Linux runs have a lot of issues with focus related problems in more recents of gecko.  Also, it can be annoying to lose your session to the tests.  With the landing of bug 548172 if you have Xvnc installed and exposed via /usr/bin/vncserver and a password defined in ~/.vnc/passwd, we will use it to spin up a VNC session and run the mozmill tests in that session.  On Fedora Core 12, this is provided by the tigervnc-server package.
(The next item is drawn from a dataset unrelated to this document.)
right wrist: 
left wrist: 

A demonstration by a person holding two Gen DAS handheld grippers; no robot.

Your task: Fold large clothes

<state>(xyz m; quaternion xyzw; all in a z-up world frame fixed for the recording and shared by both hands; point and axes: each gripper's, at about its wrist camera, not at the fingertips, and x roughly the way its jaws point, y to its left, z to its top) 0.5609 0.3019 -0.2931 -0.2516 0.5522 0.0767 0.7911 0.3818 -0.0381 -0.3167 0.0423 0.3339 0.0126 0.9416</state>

There are two things you need to do / be aware of:

  1. You must create a password at ~/.vnc/passwd for this to work.  This is accomplished by invoking the "vncpasswd" script.
  2. The default xstartup script (~/.vnc/xstartup), at least on my system, uses the default X startup junk from /etc.  That may start up more than you really want spun up in the testing session.  For example, when I connected with vncviewer I noticed that my gnome-panel was in there running a system monitor.  I personally have whacked my xstartup file to lose the /etc stuff and just invoke xfwm4 (the xfce window manager which I specially installed):
#!/bin/sh

vncconfig -iconic &
unset SESSION_MANAGER
unset DBUS_SESSION_BUS_ADDRESS
OS=`uname -s`
xsetroot -solid grey
xterm -geometry 80x24+10+10 -ls -title "$VNCDESKTOP Desktop" &
xfwm4 &

You can connect to the vnc server to see what it is doing by invoking "vncviewer :99".  (We always run mozmill tests on display 99, currently.)  You will need to enter the password.

Developing Tests

Draft
This page is not complete.

The Thunderbird mozmill tests and infrastructure are stored in https://mxr.mozilla.org/comm-central/source/mail/test/mozmill.
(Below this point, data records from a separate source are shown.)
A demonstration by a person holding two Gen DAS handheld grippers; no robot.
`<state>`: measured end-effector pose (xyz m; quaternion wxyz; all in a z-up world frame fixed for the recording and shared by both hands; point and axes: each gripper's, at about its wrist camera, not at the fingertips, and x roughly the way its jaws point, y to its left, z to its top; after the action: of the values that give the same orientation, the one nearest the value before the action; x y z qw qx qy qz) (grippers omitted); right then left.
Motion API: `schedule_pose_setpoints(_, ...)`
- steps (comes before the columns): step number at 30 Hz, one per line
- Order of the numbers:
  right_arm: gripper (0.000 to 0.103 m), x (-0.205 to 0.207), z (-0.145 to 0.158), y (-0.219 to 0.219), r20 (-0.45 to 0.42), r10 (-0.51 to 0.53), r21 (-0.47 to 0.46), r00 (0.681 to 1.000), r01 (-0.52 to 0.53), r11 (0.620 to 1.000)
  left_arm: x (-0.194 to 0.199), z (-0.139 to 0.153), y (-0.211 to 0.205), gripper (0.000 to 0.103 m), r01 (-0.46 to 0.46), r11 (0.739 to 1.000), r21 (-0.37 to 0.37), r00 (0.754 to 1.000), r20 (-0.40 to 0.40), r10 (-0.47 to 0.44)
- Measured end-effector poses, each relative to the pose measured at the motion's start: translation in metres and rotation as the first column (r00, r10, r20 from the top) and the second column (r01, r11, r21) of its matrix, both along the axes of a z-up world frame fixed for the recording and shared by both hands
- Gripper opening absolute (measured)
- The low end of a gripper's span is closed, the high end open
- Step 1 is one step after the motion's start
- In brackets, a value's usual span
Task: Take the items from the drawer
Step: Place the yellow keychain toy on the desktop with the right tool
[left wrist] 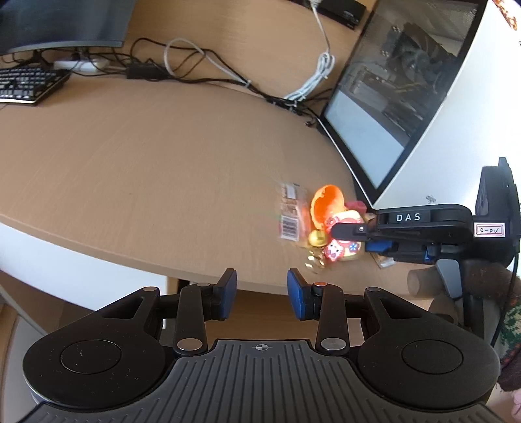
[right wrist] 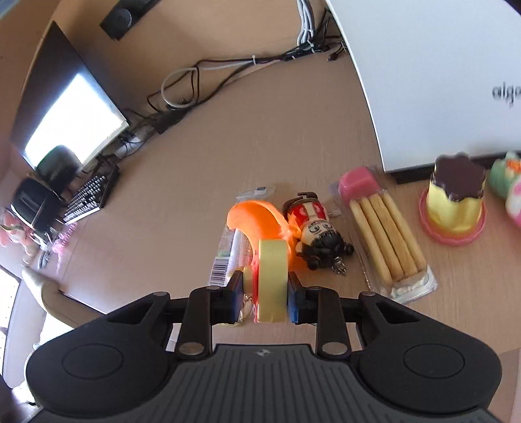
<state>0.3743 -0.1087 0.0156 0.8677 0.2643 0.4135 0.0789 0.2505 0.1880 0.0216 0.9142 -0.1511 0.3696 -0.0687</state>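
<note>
Seen edge-on in the right wrist view, a pale yellow round charm [right wrist: 272,279] with a red part is clamped between the blue pads of my right gripper [right wrist: 265,288], just above the desk. The left wrist view shows its flat face, the charm [left wrist: 338,249] carrying pink cartoon stickers, with my right gripper [left wrist: 356,239] reaching in from the right. Under and beside it lie an orange shell [right wrist: 250,214], a doll keychain [right wrist: 314,227] and a barcoded snack packet [right wrist: 224,260]. My left gripper [left wrist: 262,289] hangs open and empty below the desk's front edge. No drawer is in view.
A breadstick pack [right wrist: 384,240], a pudding-shaped toy [right wrist: 456,201] and a green and pink item [right wrist: 508,188] lie right of the pile. A white computer case [right wrist: 439,81] stands behind. Cables [left wrist: 208,61], a keyboard [left wrist: 26,84] and a monitor [left wrist: 62,22] occupy the far desk.
</note>
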Motion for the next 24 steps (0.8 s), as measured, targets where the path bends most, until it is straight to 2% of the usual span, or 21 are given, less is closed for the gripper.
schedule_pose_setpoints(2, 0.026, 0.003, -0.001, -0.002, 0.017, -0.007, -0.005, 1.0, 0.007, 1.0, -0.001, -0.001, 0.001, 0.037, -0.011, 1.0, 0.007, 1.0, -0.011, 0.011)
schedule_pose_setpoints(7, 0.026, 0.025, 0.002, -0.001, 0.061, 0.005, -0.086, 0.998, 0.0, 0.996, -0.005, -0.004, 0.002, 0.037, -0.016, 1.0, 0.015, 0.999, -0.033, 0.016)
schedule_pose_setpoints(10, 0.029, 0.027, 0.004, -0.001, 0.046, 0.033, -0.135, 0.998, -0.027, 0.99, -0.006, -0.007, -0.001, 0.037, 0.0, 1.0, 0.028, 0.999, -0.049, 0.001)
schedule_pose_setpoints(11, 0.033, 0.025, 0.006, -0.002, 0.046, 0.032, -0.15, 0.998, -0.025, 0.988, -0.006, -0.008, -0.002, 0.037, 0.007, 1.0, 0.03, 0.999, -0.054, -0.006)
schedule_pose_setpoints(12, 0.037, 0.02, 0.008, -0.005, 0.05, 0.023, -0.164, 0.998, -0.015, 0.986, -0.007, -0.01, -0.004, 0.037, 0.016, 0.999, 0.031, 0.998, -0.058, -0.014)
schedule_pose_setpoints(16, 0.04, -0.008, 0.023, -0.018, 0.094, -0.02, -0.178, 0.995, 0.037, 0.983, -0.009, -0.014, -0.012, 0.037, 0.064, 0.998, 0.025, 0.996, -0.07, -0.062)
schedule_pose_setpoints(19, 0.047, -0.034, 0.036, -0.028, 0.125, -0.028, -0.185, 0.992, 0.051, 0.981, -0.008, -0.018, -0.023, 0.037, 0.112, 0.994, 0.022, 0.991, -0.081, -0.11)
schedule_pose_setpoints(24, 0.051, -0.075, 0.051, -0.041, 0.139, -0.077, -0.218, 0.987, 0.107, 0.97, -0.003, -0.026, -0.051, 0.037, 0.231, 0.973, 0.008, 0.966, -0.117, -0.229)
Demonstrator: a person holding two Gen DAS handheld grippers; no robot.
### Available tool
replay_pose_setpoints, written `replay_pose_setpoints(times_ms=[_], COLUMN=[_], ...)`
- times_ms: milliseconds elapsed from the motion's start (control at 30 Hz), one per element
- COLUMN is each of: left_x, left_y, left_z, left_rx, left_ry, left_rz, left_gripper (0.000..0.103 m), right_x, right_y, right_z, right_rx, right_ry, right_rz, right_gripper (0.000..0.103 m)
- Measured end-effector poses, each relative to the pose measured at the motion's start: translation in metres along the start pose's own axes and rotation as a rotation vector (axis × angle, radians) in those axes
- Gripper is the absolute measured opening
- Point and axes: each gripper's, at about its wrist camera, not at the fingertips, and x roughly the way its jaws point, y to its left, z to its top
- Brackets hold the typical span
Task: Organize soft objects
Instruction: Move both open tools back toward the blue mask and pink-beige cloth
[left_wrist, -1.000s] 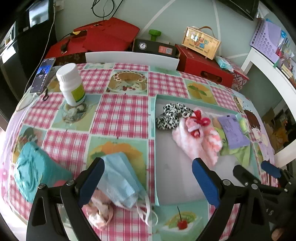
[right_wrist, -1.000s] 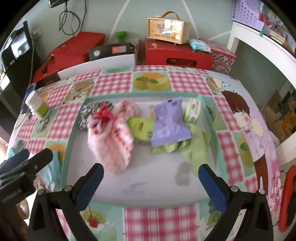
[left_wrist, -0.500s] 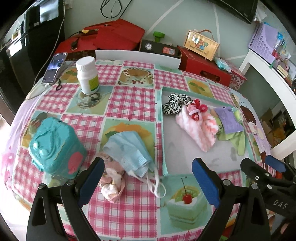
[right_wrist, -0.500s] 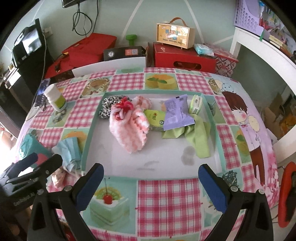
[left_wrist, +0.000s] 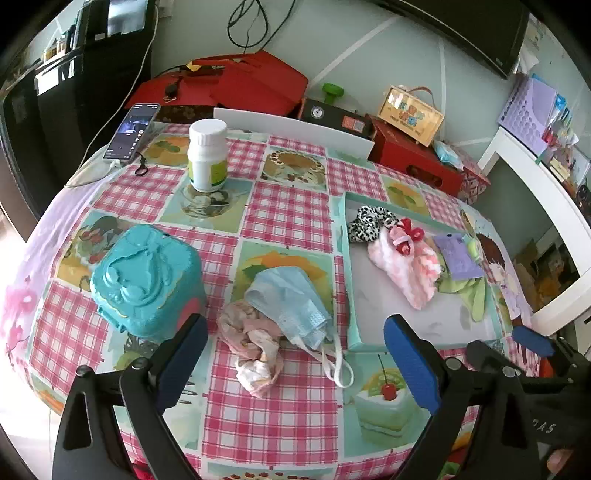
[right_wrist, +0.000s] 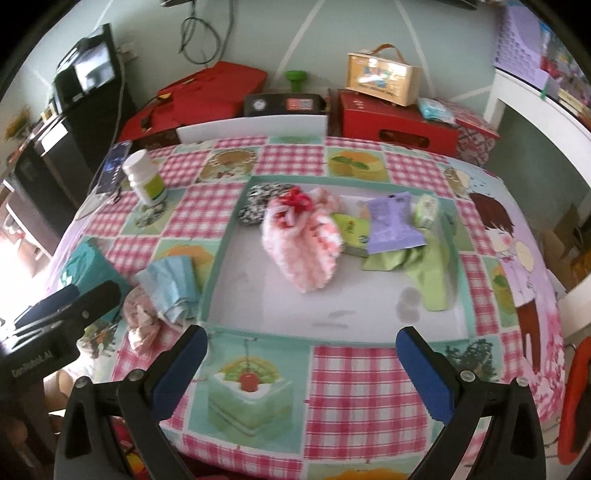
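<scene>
Both grippers have drawn back from the desk (left_wrist: 288, 221) since a second ago, so more of the checked cloth and the teal box (left_wrist: 147, 284) now shows. Left gripper (left_wrist: 291, 362), fingers spread wide and holding nothing, hangs over the near edge, above a blue face mask (left_wrist: 291, 299) that lies partly on a crumpled pinkish cloth (left_wrist: 255, 347) on the bare tablecloth, just left of the teal-rimmed tray (left_wrist: 341, 258). Right gripper (right_wrist: 301, 373), likewise released and empty, hovers at the near edge facing the tray's front rim.

Inside the tray, along its far side, sit a black-and-white spotted scrunchie (right_wrist: 255, 203), a fluffy pink knit piece (right_wrist: 299, 243) topped with a red bow, a purple packet (right_wrist: 393, 225) and a green cloth (right_wrist: 428, 269) (the packet overlaps the cloth's upper part). The tray's near half is bare.

A white bottle (left_wrist: 207, 155) stands upright toward the far left of the desk, well apart from the tray, with a phone (left_wrist: 131, 133) beyond it at the edge.
</scene>
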Motion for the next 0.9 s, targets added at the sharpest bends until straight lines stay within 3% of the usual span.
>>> replay_pose_setpoints(times_ms=[67,167,267,467,900], left_x=[-0.003,-0.002,0.002,0.013,0.044], left_y=[0.004,0.011,0.017,0.025,0.041], left_z=[-0.002,-0.002,-0.004,-0.011,-0.021], left_rx=[0.001,-0.014,-0.031,-0.047,-0.123], left_ry=[-0.019,-0.019,0.003,0.049,0.159], left_rz=[-0.002,-0.003,-0.014,0.033,0.086], left_gripper=[0.103,0.103,0.103,0.103,0.103], right_x=[0.004,0.010,0.015,0.025,0.043], right_y=[0.008,0.020,0.028,0.034,0.041], right_z=[-0.002,-0.004,-0.007,-0.010,-0.011], right_rx=[-0.018,-0.051,-0.071,-0.085,-0.112], right_ry=[0.004,0.009,0.015,0.024,0.051], right_rz=[0.014,0.037,0.053,0.089,0.128], right_gripper=[0.103,0.103,0.103,0.103,0.091])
Each set of tests is stored in a sub-directory, the tests that are run on a full mozmill run are listed in https://mxr.mozilla.org/comm-central/source/mail/test/mozmill/mozmilltests.list.

MozMill has its own documentation that is useful to examine to get used to working with MozMill. However, Thunderbird has its own set of APIs/styles that it uses to interact with mozmill, and these are contained in the https://mxr.mozilla.org/comm-central/source/mail/test/mozmill/shared-modules/ directory. This code is shared across the different test sub-directories being included in the tests where required, documentation for these functions is contained within the code in doxygen format.

These files give examples of MozMill tests in Thunderbird and are considered relatively simple examples to get started with:

Need info on:

  • Support modules
  • Profiles
  • Running MozMill in a normal profile
  • ...

Obsolete since Gecko 9 (Firefox 9 / Thunderbird 9 / SeaMonkey 2.6)
This feature is obsolete. Although it may still work in some browsers, its use is discouraged since it could be removed at any time. Try to avoid using it.

Installing MozMill

Starting Thunderbird 9, MozMill no longer needs to be installed separately. It is included in the sources and will be installed into a virtual environment during the build process. So you can proceed with Running Mozmill Tests.

Thunderbird's MozMill test harness currently requires using MozMill 1.4.2b1; more recent versions will not work at this time.  If you need to use a more recent version of mozmill for other software development, you will want to look into virtualenv.

Windows

You'll need MozillaBuild 1.4 or higher for this. Start a MozillaBuild prompt and use it to install MozMill 1.4.2b1:

 easy_install https://pypi.rhaptos.org/mozrunner/mozrunner-2.5.2.tar.gz
 easy_install https://pypi.rhaptos.org/jsbridge/jsbridge-2.3.7b1.tar.gz
 easy_install https://pypi.rhaptos.org/mozmill/mozmill-1.4.2b1.tar.gz

Mac/Linux

You'll need root privileges for this.

 sudo easy_install https://pypi.rhaptos.org/mozrunner/mozrunner-2.5.2.tar.gz
 sudo easy_install https://pypi.rhaptos.org/jsbridge/jsbridge-2.3.7b1.tar.gz
 sudo easy_install https://pypi.rhaptos.org/mozmill/mozmill-1.4.2b1.tar.gz

If you, for some reason, need a different version, see MozMill Development Install.